### REQUIRED ACTION
Would you print exactly the lines that begin the listing and continue through the line holding "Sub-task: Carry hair"? No pictures, please.

Start of Block

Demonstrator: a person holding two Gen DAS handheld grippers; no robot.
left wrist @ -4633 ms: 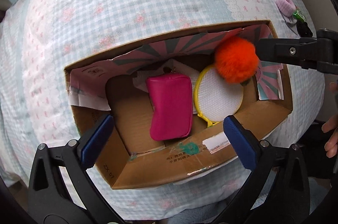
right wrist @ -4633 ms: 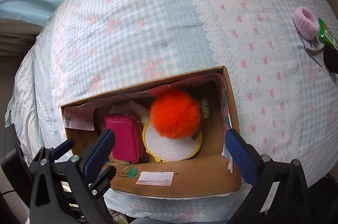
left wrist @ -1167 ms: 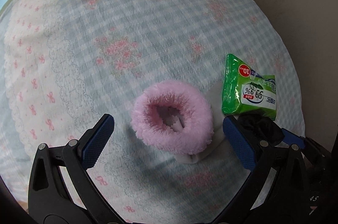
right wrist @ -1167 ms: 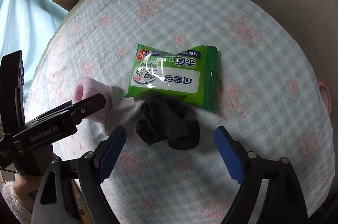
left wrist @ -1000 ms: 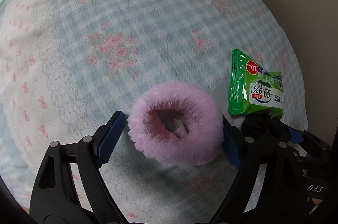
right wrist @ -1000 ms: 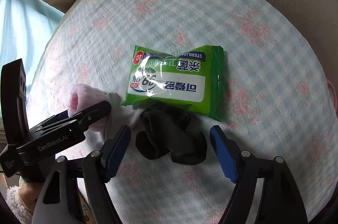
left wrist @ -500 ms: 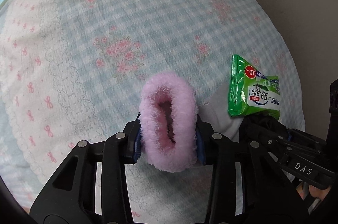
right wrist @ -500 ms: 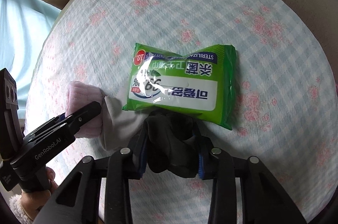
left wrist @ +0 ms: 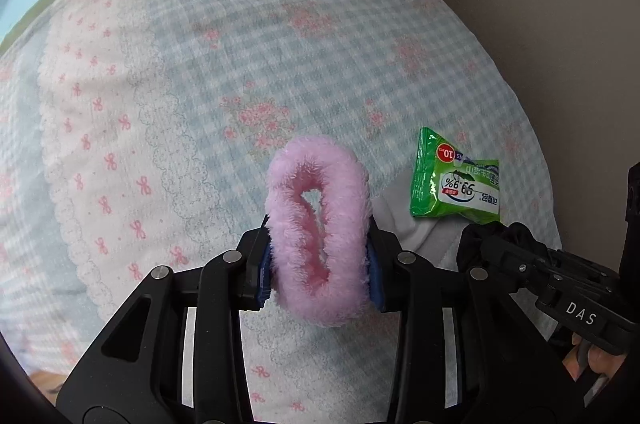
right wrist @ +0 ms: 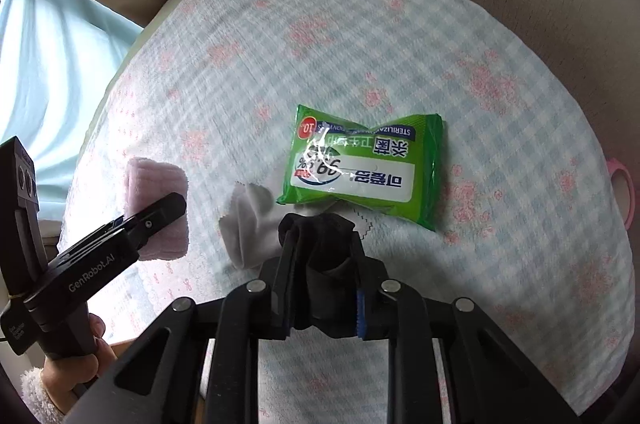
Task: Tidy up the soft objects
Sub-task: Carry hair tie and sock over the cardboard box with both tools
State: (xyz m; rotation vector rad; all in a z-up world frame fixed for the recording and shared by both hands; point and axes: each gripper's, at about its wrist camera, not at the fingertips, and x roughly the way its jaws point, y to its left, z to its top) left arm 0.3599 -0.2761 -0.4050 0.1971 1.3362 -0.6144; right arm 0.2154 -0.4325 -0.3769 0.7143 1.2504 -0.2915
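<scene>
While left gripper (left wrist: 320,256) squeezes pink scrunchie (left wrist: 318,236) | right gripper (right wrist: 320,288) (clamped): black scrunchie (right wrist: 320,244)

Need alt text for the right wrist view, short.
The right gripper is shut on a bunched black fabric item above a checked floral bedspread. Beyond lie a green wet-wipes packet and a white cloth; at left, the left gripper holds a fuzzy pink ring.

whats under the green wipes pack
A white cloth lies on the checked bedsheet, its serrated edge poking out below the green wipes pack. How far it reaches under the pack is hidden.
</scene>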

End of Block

### TASK OUTPUT
Demonstrator: a person holding two Gen DAS handheld grippers; no robot.
left wrist @ -4633 ms: 
right wrist @ -4633 ms: 
left wrist @ -1167 ms: 
right wrist @ -1167 ms: 
left wrist @ -1000 ms: 
right wrist @ -1000 ms: 
left wrist @ -500 ms: 
right wrist @ -500 ms: 
left wrist @ +0 ms: 
right wrist @ +0 ms: 
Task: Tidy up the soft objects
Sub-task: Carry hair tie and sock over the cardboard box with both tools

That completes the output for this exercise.